Problem details: Print out the whole listing below exactly as it is written.
◇ ◇ ◇ ◇ ◇
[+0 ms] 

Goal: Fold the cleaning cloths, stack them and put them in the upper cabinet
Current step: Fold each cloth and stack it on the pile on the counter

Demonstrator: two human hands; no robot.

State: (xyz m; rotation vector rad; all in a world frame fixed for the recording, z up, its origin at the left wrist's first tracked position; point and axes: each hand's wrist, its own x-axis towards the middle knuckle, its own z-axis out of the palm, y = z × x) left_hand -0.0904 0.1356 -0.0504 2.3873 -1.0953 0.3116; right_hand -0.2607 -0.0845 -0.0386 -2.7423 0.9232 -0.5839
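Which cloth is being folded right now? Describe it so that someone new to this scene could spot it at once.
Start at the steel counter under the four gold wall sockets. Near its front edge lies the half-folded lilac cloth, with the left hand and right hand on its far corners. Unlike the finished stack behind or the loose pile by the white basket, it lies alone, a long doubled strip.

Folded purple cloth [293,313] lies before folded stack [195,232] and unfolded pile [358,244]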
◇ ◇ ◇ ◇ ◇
Solution:
[+0 ms] 

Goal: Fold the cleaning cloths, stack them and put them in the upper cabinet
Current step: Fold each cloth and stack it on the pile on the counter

Demonstrator: two human hands; no robot.

State: (xyz m; rotation vector rad; all in a world frame fixed for the recording, z up, its origin at the left wrist's first tracked position; point and axes: each hand's wrist, its own x-axis towards the middle knuckle, its own z-axis out of the palm, y = z × x) left_hand -0.0904 0.1356 -0.0504 2.3873 -1.0953 0.3116; right_hand -0.2607 -0.0845 -0.0386 -2.7423 0.9232 -0.5839
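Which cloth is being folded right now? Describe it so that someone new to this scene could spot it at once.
Start at the steel counter under the four gold wall sockets. Near its front edge lies the half-folded lilac cloth, with the left hand and right hand on its far corners. Unlike the finished stack behind or the loose pile by the white basket, it lies alone, a long doubled strip.

Folded purple cloth [293,313] lies before folded stack [195,232] and unfolded pile [358,244]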

This output requires nothing further.